Take from the listing each line that has the string "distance".

[Start of Attachment]

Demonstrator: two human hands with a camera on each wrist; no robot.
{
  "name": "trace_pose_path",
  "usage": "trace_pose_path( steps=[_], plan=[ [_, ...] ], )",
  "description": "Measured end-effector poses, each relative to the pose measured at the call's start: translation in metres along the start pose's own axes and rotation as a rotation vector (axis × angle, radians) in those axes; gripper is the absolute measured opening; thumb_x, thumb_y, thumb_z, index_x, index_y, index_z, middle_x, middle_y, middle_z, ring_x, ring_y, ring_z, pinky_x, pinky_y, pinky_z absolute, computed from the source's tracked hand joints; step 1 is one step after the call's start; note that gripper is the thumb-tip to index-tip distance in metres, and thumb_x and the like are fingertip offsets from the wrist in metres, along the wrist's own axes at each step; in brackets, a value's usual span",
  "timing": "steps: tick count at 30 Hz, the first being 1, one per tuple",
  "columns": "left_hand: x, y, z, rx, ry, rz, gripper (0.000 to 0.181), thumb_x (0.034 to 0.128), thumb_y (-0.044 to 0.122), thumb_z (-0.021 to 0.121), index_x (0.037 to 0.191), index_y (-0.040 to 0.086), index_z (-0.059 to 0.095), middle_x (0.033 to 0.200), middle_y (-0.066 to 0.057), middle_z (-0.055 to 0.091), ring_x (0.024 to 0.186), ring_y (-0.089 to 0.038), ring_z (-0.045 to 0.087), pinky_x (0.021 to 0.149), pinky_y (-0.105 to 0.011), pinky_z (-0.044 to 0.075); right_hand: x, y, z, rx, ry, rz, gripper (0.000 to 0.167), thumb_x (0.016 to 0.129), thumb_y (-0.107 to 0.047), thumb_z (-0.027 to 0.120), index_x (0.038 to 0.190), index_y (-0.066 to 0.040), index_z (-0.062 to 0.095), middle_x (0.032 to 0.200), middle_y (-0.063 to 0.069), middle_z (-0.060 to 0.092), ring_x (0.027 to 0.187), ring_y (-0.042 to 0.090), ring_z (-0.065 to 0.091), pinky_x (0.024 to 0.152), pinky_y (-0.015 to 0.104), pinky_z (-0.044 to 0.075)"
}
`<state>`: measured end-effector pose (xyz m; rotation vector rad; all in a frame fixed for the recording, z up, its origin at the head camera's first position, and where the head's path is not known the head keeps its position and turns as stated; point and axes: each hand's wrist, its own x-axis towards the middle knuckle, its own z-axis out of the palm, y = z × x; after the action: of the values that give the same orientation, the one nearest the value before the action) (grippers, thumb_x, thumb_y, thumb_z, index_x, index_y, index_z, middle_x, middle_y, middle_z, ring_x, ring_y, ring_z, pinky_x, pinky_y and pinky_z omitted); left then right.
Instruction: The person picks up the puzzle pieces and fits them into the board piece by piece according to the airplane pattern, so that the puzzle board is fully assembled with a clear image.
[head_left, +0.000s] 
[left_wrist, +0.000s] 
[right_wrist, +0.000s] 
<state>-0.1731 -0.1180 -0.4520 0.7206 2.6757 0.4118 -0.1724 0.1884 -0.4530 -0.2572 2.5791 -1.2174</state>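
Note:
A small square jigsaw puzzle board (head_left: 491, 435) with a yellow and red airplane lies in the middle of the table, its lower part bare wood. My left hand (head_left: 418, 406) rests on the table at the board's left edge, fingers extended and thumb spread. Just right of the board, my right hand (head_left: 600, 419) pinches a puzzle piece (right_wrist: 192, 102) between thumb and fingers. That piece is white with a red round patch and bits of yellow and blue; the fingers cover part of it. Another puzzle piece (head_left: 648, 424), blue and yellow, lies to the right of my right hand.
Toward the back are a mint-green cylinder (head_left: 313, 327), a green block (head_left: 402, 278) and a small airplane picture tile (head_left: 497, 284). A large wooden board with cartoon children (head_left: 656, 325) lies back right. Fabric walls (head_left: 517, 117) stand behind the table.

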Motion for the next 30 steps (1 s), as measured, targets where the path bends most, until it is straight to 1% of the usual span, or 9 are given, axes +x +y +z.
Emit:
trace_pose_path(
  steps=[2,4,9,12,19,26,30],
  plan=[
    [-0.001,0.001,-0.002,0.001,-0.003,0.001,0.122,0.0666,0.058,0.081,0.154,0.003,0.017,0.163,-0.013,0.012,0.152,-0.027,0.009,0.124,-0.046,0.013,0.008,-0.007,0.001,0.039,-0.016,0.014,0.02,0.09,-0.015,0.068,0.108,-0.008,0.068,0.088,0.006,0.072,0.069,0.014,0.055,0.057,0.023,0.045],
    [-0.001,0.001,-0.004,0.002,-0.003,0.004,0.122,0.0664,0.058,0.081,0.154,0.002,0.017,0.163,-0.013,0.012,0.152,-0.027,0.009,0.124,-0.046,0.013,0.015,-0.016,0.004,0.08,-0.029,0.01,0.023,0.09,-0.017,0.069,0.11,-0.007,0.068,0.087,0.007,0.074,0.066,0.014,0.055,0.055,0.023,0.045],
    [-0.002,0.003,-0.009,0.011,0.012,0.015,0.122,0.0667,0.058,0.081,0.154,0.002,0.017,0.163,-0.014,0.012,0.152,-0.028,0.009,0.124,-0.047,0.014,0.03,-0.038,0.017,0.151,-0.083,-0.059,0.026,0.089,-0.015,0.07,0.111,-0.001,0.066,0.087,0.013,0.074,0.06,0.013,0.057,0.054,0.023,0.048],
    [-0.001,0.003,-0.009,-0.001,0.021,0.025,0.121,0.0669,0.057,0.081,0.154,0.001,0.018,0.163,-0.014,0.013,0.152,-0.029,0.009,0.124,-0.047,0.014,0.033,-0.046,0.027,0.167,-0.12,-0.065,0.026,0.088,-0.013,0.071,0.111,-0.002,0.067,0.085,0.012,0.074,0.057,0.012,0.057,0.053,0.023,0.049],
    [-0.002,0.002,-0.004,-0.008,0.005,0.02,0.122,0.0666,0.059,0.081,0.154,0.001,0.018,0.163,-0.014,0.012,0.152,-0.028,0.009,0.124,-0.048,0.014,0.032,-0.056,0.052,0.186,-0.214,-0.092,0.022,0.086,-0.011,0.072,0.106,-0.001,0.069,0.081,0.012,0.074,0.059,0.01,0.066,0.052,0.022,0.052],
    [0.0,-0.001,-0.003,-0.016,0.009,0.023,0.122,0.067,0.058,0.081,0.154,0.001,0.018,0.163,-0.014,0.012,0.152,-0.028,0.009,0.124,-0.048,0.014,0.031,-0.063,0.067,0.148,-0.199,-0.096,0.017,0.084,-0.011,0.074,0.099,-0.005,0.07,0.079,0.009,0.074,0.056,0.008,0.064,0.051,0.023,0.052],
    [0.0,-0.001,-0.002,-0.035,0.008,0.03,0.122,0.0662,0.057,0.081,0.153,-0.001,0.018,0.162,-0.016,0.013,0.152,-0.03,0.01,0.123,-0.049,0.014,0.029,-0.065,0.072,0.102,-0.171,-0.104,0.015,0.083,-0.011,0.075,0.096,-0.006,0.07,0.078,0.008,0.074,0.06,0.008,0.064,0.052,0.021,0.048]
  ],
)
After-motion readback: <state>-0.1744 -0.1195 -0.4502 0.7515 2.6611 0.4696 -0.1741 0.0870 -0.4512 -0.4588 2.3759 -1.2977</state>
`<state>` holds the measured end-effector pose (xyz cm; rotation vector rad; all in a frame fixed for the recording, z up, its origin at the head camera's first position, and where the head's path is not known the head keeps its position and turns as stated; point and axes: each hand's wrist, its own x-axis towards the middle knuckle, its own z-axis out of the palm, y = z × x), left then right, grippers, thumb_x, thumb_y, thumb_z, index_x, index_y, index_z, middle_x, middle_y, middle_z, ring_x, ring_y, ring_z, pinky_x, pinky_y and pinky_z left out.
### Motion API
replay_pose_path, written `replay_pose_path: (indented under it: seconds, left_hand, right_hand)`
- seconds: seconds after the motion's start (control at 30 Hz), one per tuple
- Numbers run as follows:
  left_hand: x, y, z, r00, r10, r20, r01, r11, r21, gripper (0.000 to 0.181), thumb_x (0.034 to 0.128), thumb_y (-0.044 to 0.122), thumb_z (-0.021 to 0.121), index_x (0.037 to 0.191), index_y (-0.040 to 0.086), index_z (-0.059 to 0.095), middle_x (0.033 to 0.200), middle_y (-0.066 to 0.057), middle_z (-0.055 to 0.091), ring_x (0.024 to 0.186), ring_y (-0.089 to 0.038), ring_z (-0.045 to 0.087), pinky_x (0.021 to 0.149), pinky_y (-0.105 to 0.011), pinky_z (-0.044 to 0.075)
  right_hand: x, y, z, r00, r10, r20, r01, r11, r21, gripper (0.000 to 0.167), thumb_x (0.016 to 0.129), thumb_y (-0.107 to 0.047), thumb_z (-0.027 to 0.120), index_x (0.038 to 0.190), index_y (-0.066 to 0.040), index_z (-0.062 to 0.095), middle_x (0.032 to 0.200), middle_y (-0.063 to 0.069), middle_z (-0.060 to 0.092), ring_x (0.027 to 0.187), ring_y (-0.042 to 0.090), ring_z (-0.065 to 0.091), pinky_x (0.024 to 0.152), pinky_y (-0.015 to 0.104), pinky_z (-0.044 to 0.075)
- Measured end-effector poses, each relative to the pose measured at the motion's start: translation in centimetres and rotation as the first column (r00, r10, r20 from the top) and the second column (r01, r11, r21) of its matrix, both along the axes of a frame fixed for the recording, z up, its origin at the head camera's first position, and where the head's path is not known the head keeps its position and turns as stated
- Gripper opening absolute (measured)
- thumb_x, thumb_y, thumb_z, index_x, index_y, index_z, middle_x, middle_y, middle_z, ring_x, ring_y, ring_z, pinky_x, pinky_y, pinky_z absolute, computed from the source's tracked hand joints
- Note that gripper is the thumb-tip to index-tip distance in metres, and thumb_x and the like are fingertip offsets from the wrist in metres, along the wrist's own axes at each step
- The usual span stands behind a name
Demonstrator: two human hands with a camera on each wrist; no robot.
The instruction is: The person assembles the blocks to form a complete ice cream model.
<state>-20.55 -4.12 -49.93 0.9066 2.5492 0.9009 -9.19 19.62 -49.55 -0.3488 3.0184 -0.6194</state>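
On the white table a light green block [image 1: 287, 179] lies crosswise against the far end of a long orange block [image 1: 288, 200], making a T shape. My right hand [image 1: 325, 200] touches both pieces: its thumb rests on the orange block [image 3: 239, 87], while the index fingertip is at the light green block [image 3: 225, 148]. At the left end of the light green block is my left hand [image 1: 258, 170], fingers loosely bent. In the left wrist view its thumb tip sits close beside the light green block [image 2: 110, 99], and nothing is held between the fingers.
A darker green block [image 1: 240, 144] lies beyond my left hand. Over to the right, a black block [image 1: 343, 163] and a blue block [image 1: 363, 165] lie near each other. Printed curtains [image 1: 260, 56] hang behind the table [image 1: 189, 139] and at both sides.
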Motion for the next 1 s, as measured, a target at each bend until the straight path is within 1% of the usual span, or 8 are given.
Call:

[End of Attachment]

» **Exercise result**:
  "description": "Measured end-effector poses, each relative to the pose measured at the call's start: translation in metres along the start pose's own axes and rotation as a rotation vector (axis × angle, radians) in those axes; gripper is the absolute measured opening; thumb_x, thumb_y, thumb_z, index_x, index_y, index_z, middle_x, middle_y, middle_z, ring_x, ring_y, ring_z, pinky_x, pinky_y, pinky_z absolute, computed from the source's tracked hand joints; step 1 is one step after the call's start; note that gripper is the thumb-tip to index-tip distance in metres, and thumb_x and the like are fingertip offsets from the wrist in metres, along the wrist's own axes at each step; in brackets, a value's usual span",
- Note that gripper is the thumb-tip to index-tip distance in metres, and thumb_x and the like are fingertip offsets from the wrist in metres, along the wrist's own axes at each step

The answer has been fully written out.